In the last few years, many states have considered legislation to mandate the labeling of genetically engineered (GE) foods. A new publication from the Council for Agricultural Science and Technology (CAST) examines arguments for and against labels, the costs involved with labeling GE foods, and experiences in countries that currently require mandatory labeling. Led by Task Force Chair Dr. Alison Van Eenennaam in the Department of Animal Science at the University of California at Davis, the authors gathered factual information to produce a peer-reviewed publication titled, “The Potential Impacts of Mandatory Labeling for Genetically Engineered Food in the United States.”
Proponents of mandatory GE labeling cite the right to know what is in their food as an important attribute of a democratic society. Opponents think that such a label will increase the cost of food and confuse consumers, with no corresponding improvement in human health or food safety.

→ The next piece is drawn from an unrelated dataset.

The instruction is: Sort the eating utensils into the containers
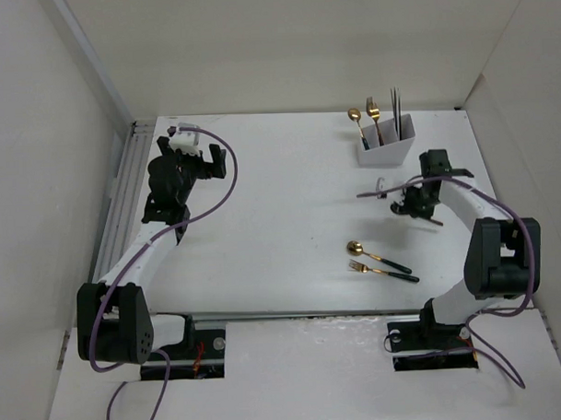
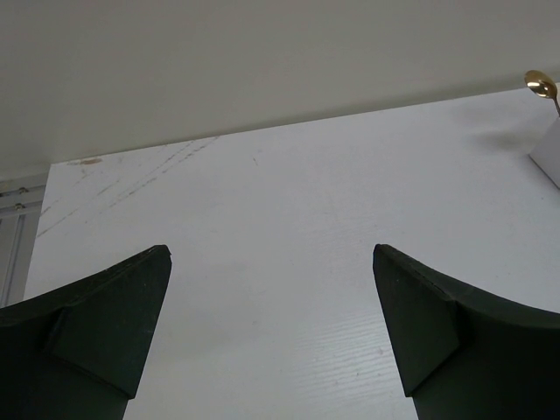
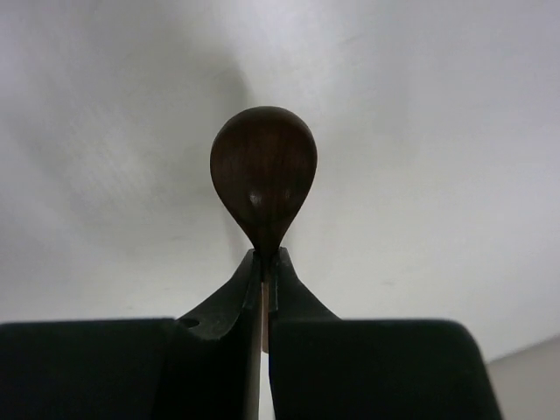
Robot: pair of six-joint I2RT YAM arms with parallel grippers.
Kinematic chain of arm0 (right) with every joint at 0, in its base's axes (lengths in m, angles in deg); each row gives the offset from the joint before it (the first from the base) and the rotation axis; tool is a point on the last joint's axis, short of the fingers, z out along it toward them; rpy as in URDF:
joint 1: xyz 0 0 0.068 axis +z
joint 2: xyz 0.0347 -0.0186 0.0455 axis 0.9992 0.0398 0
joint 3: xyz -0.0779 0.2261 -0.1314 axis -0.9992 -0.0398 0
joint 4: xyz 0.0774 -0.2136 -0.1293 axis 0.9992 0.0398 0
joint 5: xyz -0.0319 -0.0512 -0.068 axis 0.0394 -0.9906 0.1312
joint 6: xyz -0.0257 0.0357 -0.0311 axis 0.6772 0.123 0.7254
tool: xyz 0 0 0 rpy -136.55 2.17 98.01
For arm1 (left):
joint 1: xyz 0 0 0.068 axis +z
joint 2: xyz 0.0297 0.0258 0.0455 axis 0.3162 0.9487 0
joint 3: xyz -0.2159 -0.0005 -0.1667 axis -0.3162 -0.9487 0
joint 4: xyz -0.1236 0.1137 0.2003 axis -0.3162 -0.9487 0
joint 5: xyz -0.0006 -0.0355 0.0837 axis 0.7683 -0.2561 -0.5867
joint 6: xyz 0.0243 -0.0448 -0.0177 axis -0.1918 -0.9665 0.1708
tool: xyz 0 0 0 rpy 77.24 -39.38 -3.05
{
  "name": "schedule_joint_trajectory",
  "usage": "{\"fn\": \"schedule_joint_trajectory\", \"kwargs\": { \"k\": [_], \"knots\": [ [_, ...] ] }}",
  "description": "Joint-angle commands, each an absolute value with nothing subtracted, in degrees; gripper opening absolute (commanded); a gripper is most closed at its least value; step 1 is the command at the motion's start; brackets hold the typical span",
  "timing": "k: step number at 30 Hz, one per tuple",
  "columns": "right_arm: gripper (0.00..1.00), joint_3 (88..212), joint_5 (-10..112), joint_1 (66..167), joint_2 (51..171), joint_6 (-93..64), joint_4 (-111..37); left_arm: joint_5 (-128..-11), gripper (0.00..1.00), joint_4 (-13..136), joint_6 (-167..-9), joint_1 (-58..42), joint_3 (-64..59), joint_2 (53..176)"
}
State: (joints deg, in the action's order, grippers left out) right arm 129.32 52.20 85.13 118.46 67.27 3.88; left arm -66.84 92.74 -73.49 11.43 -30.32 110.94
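Observation:
The white three-compartment holder (image 1: 385, 152) stands at the back right, with a gold spoon (image 1: 355, 116), a gold fork (image 1: 372, 106) and dark chopsticks (image 1: 395, 101) upright in it. My right gripper (image 1: 407, 205) is just in front of it, shut on the neck of a brown spoon (image 3: 262, 171) whose bowl sticks out past the fingertips (image 3: 249, 271). A gold spoon (image 1: 374, 255) and a gold fork (image 1: 384, 270) with dark green handles lie on the table nearer the front. My left gripper (image 2: 271, 262) is open and empty at the back left (image 1: 194, 162).
White walls close in the table at the back and sides. A metal rail (image 1: 123, 192) runs along the left edge. The left wrist view shows bare white table, the holder's corner (image 2: 547, 150) and the gold spoon bowl (image 2: 541, 83) at far right.

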Motion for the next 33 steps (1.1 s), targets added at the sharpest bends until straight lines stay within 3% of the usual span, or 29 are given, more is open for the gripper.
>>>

The authors conclude that mandatory labeling has potentially negative effects and call for better communication about this issue. They recommend that legislators and consumers be provided with independent, objective information to help move the national discussion from contentious claims to a more fact-based, informed debate.
According to Eenennaam, “The bottom line is, we need better communication regarding the scientific issues and the possible legal and economic consequences of mandatory GE food labels.”
CAST Issue Paper 54 and its companion Ag quickCAST (a summary) are available at no charge on the CAST website, www.cast-science.org/publications, along with many other scientific publications.